Architecture#
This page explains how XR-Media-Hub, the transport, and agents fit together.
Top-level layout#
client-samples/ # Platform clients (Android, iOS/visionOS, Web)
server-runtime/ # XR-Media-Hub core + LiveKit transport
agent-sdk/ # xr-ai-agent (IPC client), xr-ai-models (model seam), xr-ai-pipecat (voice pipeline)
utils/ # Shared infra: launcher, logging, vad, vllm, voicegate
cloudxr-runtime/ # NVIDIA CloudXR integration: OpenXR runtime + WSS proxy, opt-in per sample
ai-services/ # OpenAI-compatible AI inference servers (VLM, STT, TTS, LLM)
agent-mcp-servers/ # MCP adapters: oxr, render, transcript, vec, video, vlm
agent-samples/ # End-to-end agent demos
tests/ # Multi-client / multi-agent integration tests
docs/ # Design docs and topic deep-dives
Key design decisions#
One hub, many clients, many agents. A single hub instance fans the inbound stream out to every connected
ProcessorEndpoint(agent) and routes return traffic back to the originating client only — never to peers.XR-Media-Hub is transport-agnostic at its IPC boundary. Agents connect via IPC only.

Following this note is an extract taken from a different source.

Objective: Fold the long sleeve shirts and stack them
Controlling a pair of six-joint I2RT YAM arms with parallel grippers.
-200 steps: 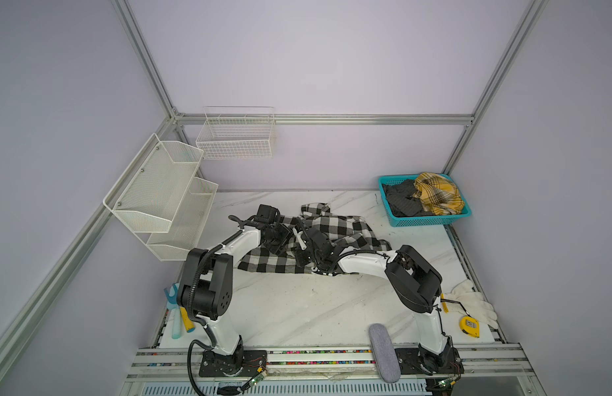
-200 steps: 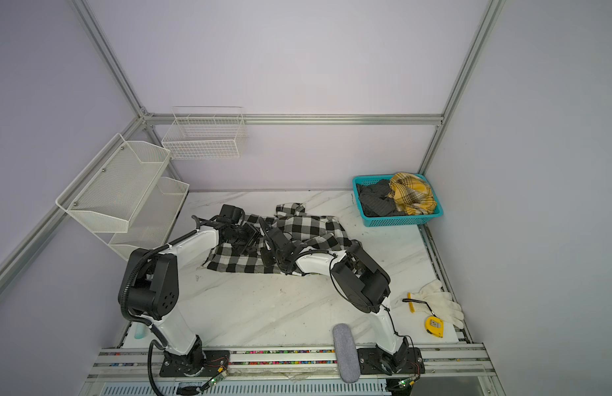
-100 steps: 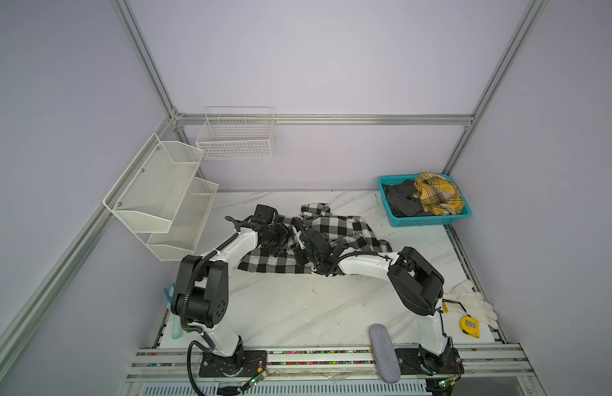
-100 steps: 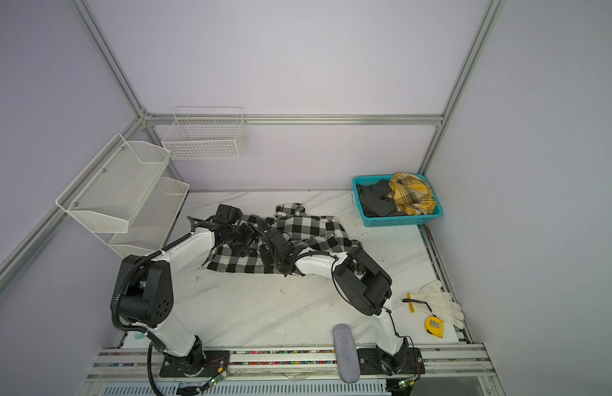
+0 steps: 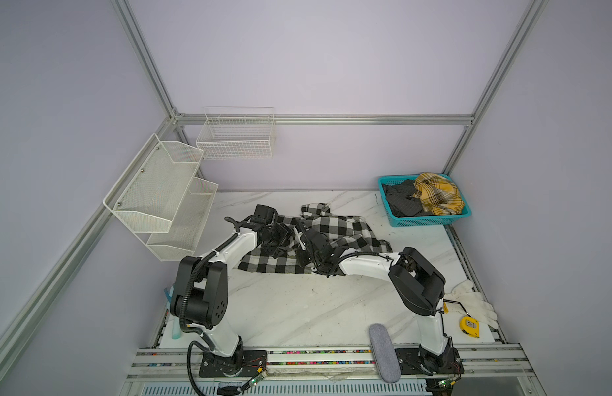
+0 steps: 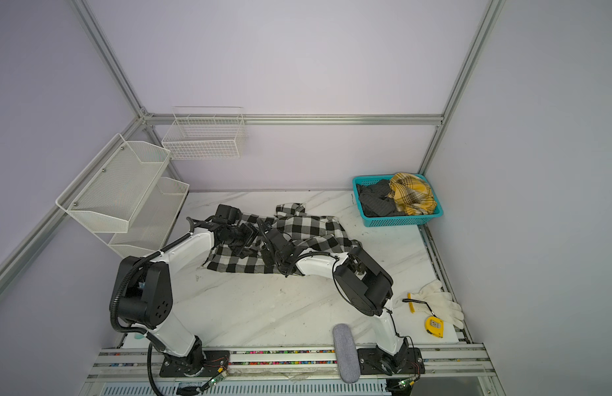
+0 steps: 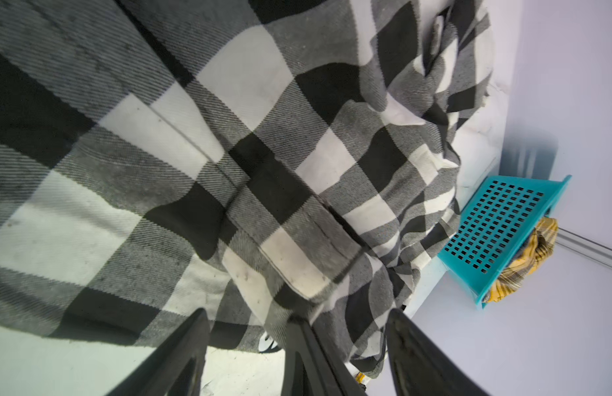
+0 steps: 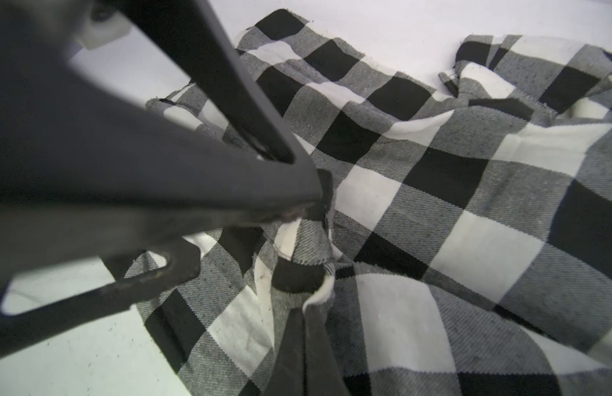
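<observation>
Both arms reach forward and inward, left gripper (image 7: pixel 296 313) spread wide, right gripper (image 8: pixel 313 308) pinched closed.

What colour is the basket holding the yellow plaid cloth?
Teal. The basket shows best in a top view.

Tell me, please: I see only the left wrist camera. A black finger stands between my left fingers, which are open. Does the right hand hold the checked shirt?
Observer: Yes. In the right wrist view the right hand is shut on a folded edge of the checked shirt.
Operator: I see only yellow cloth over the basket's rim. Is anything else inside?
Observer: In both top views a dark grey shirt lies in the teal basket, beside the yellow plaid shirt.
Operator: Is something lying near the right arm's base?
Observer: At the right edge of the table lie white gloves and a yellow tape measure.
</observation>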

LiveKit is an internal transport detail — not exposed to the agent layer. When LiveKit is the transport, return audio is published as one track per participant (
xr-hub-return-{pid}) with subscribe permissions restricted to that participant; return data usesdestination_identitiesfor the same reason. Agents never need to know.agent-sdk/(xr-ai-agent) contains only the agent-facing IPC layer. Its sole runtime dependencies arepyzmqandmsgpack— no LiveKit, FastAPI, or uvicorn.MCP servers are the agent’s only interface to XR data and rendering.
No API keys or tokens in source files — use environment variables or
xr_media_hub.yaml(refer to Credentials).
Refer to Server runtime for more on the hub and transport.
Multi-user sessions#
A single XR-Media-Hub session can carry several participants at once, each fully isolated. The hub is not a routing switch between participants: media and data flow only between a participant and the agent, never from one participant to another. The supported path is always:
participant → hub → agent → hub → same participant
The hub enforces this per participant:
Return audio is published as one LiveKit track per participant, with subscribe permission restricted to that participant.
Return data is addressed to the originating participant’s identity.
Return-traffic topics are matched on a terminated identity segment, so one participant id cannot be a prefix of another (
user1never matchesuser10).
Because every response is addressed back to the participant it came from, a
single agent process can serve several participants concurrently without
cross-talk: it receives each participant’s audio, video, and data tagged with
that participant’s id, and addresses its replies to the same id. How richly a
given sample uses this is up to the sample — the glasses-agent and
simple-vlm-example workers are written around one active speaker, while the
transport and isolation guarantees hold for any number of connected participants.
Refer to the Isolation contract for the enforcement details.
Hub configuration#
Each sample provides its own xr_media_hub.yaml in its yaml/ directory
(e.g. agent-samples/simple-vlm-example/yaml/xr_media_hub.yaml).
server-runtime/ also contains a reference copy documenting all available
fields.
Paths inside the YAML (e.g. web_client_dir) resolve relative to the YAML
file’s own directory, not CWD. HubLauncher finds the YAML automatically by
searching upward from CWD when the orchestrator runs.
Known limitations#
Refer to Troubleshooting for runtime symptoms and fixes that aren’t architectural.
LiveKit signaling is fronted by a same-origin wss:// proxy#
LiveKit-server itself still runs plain ws:// on the loopback interface
(127.0.0.1:7880). The hub’s web server (_web_server.py) terminates TLS
on web_server_port (8080 by default) and exposes a same-origin
wss://<host>:8080/rtc route that proxies LiveKit signaling
bidirectionally (_lk_proxy.py). Every external client — browser, web-xr,
Android, iOS, visionOS — connects only to that wss URL; nothing reaches
LiveKit’s 7880 from off-box.
The /token endpoint returns url: wss://<host>:<web_server_port> when
web_server_tls: true (the default), so the URL the client SDK uses comes
straight from the server — no client-side toggle needed.
WebRTC media (7881/TCP fallback, 7882/UDP) is DTLS/SRTP regardless, so no extra encryption is needed on those ports.
To run a fully plain stack for localhost development, set
web_server_tls: false — /token then returns ws://, and the same-origin
proxy serves plain WebSocket. localhost is the only context where browsers
grant camera and microphone permissions without HTTPS.